The Inventor Out for Blood in Silicon Valley Review

Every bit a quick glance at this week's headlines will remind you — a staggering higher admissions scandal, a wave of indictments in the cases of Paul Manafort and Jussie Smollett — we are living in deeply fraudulent times. Just if there are few people or institutions worthy of our trust anymore, maybe we tin can still trust that, eventually, Alex Gibney volition get around to making sense of it all. Over the grade of his unflagging, indispensable career he has churned out documentaries on Scientology and Enron, Lance Armstrong and Casino Jack — private case studies in a rich and fascinating investigation of the American hustler at piece of work.

Gibney approaches his subjects with the air of an appalled moralist and, increasingly, a grudging connoisseur. His make clean, straightforward style, which usually combines smart talking heads, slick graphics and reams of meticulous data, is clearly galvanized by these charismatic individuals, who are pathological in their dishonesty and riveting in their chutzpah. And he is equally fascinated past the reactions, ranging from unquestioning conventionalities to conflicted loyalty, that they foster among their followers and associates, who in many cases shielded them, at to the lowest degree for a while, from public discovery and censure.

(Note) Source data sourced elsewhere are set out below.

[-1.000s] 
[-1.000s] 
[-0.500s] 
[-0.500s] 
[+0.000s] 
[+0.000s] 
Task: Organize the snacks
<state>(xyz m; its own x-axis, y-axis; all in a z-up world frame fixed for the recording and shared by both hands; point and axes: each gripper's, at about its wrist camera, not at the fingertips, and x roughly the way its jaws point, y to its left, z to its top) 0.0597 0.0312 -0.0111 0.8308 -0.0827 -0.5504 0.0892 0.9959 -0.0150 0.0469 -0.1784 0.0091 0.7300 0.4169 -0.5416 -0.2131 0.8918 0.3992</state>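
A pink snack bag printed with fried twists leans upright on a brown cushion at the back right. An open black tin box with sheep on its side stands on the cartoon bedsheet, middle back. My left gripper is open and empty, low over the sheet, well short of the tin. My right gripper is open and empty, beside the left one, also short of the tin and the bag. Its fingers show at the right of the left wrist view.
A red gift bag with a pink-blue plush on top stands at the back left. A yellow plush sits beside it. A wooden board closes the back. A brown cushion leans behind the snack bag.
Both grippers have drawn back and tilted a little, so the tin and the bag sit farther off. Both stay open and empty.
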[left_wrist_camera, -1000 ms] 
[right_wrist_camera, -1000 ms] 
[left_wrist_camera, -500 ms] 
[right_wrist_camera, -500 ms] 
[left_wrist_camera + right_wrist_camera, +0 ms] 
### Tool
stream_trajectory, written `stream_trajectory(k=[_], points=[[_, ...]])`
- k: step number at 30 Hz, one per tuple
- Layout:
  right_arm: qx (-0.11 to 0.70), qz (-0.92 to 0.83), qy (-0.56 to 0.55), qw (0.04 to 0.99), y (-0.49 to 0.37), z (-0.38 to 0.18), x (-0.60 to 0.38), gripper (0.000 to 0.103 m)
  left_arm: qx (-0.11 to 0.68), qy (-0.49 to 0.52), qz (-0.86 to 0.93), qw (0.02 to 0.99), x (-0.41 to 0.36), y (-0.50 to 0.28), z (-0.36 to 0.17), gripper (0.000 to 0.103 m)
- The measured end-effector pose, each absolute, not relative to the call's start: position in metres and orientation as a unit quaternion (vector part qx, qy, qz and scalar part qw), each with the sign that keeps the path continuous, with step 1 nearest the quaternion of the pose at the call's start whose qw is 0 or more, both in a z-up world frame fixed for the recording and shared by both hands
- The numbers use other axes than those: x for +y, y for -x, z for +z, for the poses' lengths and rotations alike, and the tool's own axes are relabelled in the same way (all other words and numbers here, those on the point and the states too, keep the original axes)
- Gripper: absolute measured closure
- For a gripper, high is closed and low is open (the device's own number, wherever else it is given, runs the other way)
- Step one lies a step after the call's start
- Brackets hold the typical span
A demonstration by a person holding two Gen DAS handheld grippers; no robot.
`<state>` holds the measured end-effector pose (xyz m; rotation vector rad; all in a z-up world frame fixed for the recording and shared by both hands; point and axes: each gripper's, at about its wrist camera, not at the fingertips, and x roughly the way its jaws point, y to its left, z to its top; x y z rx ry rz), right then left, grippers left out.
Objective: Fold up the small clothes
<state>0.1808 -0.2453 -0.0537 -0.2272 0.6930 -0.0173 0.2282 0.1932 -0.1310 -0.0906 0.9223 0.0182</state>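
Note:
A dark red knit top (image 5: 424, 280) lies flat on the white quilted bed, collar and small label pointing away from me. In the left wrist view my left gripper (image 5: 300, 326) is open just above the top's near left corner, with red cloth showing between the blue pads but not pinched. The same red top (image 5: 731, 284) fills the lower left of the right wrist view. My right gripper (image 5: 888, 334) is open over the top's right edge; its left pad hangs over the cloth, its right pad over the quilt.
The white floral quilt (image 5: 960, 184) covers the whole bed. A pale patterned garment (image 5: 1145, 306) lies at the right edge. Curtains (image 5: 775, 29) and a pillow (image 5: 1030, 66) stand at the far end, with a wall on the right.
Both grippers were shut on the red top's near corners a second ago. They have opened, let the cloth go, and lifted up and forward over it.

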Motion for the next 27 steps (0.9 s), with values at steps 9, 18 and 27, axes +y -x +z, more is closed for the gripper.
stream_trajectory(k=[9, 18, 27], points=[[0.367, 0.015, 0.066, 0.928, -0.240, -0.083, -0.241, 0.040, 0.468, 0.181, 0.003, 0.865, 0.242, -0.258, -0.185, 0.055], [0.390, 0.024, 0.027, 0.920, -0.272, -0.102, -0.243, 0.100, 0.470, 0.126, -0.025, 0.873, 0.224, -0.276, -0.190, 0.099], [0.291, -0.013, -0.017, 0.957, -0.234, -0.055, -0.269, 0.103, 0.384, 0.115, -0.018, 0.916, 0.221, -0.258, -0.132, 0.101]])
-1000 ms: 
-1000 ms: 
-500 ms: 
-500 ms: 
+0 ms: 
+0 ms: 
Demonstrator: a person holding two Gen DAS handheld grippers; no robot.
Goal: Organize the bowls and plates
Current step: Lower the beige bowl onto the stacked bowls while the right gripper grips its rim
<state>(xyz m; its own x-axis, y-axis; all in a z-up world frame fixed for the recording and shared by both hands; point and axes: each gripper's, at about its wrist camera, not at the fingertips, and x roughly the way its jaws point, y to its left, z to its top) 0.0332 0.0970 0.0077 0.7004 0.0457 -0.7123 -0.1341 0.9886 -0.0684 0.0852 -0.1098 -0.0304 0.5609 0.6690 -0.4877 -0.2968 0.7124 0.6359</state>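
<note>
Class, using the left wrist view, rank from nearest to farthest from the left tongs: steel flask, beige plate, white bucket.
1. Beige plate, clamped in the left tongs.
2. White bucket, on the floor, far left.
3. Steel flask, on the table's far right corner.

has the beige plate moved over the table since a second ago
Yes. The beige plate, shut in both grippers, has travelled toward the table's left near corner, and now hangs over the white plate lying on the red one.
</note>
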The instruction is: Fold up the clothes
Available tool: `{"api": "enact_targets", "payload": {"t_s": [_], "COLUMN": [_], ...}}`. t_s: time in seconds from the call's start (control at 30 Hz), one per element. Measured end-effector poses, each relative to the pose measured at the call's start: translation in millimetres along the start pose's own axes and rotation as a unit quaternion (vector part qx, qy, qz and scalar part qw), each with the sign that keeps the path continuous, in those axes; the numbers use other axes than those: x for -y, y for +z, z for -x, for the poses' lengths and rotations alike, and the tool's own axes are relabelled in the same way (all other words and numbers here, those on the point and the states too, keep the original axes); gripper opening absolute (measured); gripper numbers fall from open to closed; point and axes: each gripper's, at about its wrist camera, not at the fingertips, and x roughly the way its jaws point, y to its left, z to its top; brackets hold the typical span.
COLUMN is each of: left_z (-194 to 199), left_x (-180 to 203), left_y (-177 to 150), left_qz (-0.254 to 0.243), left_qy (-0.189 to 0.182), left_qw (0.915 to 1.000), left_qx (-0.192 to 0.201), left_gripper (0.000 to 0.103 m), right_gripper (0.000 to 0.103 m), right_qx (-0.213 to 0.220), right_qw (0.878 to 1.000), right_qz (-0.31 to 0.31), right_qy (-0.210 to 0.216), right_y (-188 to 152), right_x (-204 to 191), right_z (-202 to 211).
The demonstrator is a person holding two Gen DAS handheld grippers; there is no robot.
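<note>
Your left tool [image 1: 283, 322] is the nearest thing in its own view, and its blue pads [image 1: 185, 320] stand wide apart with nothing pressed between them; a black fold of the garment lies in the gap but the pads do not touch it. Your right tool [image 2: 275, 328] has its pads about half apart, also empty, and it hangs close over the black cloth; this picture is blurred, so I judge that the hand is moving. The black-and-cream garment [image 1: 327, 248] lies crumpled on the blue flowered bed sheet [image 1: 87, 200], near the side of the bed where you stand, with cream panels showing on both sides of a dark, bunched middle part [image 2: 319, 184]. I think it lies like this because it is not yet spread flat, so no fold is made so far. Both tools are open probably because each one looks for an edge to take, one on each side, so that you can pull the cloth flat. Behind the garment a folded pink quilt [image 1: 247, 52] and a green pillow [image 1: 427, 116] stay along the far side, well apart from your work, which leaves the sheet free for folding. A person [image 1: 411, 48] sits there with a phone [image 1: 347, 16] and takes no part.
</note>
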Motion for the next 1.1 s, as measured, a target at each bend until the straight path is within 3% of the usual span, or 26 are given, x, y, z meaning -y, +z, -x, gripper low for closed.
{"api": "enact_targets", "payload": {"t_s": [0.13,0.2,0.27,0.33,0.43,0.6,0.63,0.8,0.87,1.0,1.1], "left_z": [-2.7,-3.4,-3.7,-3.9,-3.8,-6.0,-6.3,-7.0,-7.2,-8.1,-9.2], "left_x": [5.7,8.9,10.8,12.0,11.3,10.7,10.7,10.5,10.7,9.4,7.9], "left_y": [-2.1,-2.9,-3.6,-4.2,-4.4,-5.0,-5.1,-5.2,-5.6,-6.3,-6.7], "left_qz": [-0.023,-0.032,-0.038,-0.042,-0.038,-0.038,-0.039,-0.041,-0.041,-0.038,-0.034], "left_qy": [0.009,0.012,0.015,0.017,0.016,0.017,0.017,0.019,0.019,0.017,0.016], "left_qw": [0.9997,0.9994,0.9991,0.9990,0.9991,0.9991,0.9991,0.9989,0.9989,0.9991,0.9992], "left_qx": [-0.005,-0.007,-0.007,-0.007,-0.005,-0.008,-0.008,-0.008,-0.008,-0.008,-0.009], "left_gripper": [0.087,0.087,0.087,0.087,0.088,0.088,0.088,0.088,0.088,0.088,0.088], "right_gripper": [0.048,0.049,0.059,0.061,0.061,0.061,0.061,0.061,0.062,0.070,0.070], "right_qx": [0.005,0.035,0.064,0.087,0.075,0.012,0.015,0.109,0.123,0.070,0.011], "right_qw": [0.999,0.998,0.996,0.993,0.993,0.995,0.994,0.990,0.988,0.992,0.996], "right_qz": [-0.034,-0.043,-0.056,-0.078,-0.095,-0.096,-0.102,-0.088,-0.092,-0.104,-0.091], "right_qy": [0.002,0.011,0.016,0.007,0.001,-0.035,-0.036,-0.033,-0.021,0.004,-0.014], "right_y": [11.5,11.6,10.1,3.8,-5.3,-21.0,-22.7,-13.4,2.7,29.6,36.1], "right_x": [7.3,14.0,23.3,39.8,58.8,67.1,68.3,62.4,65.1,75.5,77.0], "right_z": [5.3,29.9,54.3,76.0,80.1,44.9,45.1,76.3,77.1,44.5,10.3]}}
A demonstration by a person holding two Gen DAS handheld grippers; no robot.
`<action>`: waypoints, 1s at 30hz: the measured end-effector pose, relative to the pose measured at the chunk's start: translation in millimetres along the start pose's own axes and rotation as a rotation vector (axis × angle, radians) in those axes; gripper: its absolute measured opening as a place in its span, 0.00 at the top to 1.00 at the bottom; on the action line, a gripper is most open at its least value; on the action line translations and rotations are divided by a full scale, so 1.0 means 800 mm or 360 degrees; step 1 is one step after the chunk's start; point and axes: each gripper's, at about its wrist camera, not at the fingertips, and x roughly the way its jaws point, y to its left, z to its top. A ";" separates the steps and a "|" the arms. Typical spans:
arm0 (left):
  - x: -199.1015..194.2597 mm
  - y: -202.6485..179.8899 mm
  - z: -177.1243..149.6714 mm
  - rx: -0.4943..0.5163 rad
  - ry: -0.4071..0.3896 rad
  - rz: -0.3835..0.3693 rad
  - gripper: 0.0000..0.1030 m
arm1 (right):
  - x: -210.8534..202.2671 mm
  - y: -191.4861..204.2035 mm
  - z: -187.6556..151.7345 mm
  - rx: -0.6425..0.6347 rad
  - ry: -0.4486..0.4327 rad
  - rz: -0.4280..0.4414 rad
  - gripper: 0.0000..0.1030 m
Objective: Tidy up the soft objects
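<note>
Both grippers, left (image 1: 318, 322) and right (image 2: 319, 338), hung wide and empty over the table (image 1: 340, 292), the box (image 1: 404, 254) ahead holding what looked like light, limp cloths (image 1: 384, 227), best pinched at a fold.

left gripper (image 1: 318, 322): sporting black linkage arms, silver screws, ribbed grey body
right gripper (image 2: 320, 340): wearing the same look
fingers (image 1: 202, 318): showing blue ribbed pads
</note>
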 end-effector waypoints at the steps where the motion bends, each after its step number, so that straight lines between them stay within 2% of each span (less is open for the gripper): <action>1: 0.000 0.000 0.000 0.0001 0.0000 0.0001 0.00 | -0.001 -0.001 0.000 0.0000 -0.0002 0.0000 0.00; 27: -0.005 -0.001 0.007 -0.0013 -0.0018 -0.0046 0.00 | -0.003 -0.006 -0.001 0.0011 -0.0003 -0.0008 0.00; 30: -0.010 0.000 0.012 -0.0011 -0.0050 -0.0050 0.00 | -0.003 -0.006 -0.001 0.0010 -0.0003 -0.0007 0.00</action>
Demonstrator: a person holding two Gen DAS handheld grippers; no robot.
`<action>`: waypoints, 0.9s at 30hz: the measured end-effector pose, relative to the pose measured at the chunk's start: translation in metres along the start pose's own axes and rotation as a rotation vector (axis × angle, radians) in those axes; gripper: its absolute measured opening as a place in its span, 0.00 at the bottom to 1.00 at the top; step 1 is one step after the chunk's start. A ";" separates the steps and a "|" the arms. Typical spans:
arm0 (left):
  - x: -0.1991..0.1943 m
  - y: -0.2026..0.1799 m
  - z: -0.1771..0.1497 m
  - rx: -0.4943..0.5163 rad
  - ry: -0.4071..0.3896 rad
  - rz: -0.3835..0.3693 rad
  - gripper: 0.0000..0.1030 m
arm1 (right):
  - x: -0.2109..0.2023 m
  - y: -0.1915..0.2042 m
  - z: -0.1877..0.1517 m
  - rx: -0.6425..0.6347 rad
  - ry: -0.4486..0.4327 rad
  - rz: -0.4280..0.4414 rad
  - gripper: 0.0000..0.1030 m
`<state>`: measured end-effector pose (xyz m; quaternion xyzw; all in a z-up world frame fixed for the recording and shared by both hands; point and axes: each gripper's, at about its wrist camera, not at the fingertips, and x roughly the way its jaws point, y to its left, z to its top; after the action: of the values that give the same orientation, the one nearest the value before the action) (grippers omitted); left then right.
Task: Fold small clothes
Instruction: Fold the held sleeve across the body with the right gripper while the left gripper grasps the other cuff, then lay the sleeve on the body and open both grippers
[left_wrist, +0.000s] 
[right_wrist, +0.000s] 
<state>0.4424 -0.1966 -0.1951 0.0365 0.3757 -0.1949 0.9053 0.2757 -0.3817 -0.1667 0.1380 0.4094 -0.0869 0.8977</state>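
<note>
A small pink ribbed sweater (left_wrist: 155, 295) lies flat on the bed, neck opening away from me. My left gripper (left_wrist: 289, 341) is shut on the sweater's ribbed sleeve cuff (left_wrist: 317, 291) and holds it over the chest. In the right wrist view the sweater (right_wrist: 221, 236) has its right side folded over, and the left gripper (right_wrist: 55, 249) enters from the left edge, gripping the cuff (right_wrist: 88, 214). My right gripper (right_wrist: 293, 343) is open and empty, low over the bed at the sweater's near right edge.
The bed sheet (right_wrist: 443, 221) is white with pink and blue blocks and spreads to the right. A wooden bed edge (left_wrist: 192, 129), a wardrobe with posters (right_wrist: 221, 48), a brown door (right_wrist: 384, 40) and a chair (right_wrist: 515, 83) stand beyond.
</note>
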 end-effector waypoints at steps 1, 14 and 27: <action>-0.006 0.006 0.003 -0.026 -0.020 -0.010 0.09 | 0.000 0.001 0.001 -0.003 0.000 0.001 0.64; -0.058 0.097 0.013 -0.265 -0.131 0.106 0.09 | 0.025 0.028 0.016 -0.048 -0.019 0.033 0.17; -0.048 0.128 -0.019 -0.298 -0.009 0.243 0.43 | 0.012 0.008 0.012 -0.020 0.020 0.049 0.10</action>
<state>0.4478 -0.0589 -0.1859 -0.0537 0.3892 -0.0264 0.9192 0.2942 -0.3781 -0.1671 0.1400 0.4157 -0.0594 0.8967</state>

"The Inventor: Out for Blood in Silicon Valley," Gibney'south latest practice in coolly measured outrage, is an engrossing companion piece to his other works in this vein. The subject of this HBO documentary is Elizabeth Holmes, the cocky-styled biotech visionary who dropped out of Stanford at historic period 19 and founded a visitor called Theranos, which promised to bring about a revolution in preventive medicine and personal healthcare. Its meridian-secret weapon was a meaty machine called the Edison, which could purportedly run more 200 individual tests from merely a few drops of blood, obtained with just a prick of the finger.

Holmes' vision of a brave new world — one in which anyone could stop by Walgreens and obtain a comprehensive, potentially life-saving snapshot of their health — proved tantalizing plenty to raise more than $400 million and earned her a reputation every bit possibly the greatest inventor since, well, Thomas Edison. Her investors included Betsy DeVos, Rupert Murdoch and the Waltons; Henry Kissinger, George Shultz and James Mattis sat on her board of directors. Merely that was all before the Wall Street Journal's John Carreyrou and other investigative journalists exposed glaring faults in the Edison'southward design and sent the company's $10-billion valuation spiraling down to nothing. Theranos dissolved in 2018, and Holmes and one-time company president Sunny Balwani were charged with conspiracy and fraud.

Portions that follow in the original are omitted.